High-quality MCs verify a discrete skill that educators demonstrate by submitting evidence of application in practice. They promote a stark change from the compliance-focused approach to professional development (PD) that has existed for decades, and offer an approach to better defining career pathways and eligibility for teacher leader roles to help retain those who might otherwise leave the profession.
New America’s analysis of data from leading MC providers and interviews with a broad swath of other stakeholders within the MC ecosystem—including states and local education agencies (LEAs)—demonstrates that MCs are a still-emerging but growing field. Just among the three major MC platforms for educators, there are, at last count, well over 1,000 MCs currently available, and thousands of educators across all 50 states and Washington, DC have earned at least one.

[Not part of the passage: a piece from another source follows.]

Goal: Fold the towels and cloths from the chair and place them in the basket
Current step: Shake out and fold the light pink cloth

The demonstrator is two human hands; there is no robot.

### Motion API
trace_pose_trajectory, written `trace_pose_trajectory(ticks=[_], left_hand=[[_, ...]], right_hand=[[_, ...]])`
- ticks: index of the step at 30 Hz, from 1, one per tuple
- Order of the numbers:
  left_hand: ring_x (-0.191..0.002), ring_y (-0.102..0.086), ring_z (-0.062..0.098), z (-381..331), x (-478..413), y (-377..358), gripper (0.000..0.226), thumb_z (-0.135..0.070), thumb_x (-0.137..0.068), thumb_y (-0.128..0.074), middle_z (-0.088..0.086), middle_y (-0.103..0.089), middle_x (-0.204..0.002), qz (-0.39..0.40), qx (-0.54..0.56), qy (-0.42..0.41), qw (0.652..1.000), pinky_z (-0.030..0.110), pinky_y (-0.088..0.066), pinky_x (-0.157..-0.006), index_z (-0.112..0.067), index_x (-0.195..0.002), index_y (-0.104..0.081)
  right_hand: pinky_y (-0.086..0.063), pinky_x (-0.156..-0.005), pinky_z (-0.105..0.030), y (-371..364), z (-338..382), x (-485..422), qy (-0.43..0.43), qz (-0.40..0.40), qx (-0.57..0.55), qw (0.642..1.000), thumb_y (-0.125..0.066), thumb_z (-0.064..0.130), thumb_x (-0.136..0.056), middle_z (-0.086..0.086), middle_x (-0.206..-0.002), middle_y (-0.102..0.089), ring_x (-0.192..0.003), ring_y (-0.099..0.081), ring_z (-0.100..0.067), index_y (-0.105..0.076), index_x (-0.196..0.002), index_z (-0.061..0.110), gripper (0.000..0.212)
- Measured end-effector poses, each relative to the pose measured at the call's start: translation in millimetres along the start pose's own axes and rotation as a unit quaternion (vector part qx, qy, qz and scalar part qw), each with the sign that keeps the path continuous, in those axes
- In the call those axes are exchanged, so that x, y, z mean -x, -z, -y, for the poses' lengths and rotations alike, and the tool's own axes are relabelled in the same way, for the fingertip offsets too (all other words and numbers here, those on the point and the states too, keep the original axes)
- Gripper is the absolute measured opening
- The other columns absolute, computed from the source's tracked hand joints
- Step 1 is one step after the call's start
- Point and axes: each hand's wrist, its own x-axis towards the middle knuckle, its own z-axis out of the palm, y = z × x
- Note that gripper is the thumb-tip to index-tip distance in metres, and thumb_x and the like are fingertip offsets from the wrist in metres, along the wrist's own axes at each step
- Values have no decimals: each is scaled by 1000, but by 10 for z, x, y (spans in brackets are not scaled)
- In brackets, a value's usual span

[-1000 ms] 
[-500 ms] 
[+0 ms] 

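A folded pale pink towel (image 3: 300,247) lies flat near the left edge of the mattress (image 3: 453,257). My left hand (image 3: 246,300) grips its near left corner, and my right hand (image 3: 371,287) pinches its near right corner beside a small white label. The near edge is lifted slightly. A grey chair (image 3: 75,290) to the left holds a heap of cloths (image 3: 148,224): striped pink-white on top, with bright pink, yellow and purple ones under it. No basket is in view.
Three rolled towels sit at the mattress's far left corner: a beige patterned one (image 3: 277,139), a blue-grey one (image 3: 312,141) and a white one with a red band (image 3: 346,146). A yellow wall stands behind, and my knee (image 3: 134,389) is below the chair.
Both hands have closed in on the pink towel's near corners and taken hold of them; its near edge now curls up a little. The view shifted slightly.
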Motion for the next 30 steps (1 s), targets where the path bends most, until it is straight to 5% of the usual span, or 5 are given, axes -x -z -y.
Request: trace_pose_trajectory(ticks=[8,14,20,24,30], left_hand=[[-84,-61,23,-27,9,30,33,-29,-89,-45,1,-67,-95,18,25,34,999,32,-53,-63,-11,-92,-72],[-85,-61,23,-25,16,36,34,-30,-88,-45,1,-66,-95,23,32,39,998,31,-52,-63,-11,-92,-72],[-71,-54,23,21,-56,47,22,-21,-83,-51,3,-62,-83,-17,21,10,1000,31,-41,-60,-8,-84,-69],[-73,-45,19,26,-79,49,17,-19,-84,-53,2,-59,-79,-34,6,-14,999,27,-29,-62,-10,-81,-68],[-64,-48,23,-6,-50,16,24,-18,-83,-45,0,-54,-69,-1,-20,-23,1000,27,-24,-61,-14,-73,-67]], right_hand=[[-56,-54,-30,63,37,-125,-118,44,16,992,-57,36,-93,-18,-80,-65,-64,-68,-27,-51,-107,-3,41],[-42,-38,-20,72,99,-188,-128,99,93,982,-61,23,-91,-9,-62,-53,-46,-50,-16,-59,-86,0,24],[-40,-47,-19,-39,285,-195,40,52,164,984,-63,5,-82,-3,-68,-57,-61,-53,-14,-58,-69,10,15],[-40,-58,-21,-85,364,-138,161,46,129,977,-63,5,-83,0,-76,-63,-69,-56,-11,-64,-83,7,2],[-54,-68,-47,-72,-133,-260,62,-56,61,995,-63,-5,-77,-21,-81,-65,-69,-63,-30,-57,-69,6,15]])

And states are beginning to incorporate them into policy: New America’s analysis found that 26 have formal educator MC policies or programs in place, for career advancement, additional license endorsements, license renewal, and ongoing professional learning more broadly. A significant number of states provide LEAs wide latitude to define and/or certify PD via relicensure credits. Other states authorize regional education service agencies or other organizations to develop and approve professional learning experiences for meeting state license renewal requirements, which can include MCs.
But research on MCs is lacking, and many questions remain, particularly around defining and measuring MCs’ quality and impact. This first-of-its-kind project begins this work by assessing the national landscape and providing lessons for harnessing MCs’ potential for improving teacher learning and advancement in four key areas: designing and assessing MC offerings; putting educator MCs into practice; state and local policies; and impact on teacher practice and student learning.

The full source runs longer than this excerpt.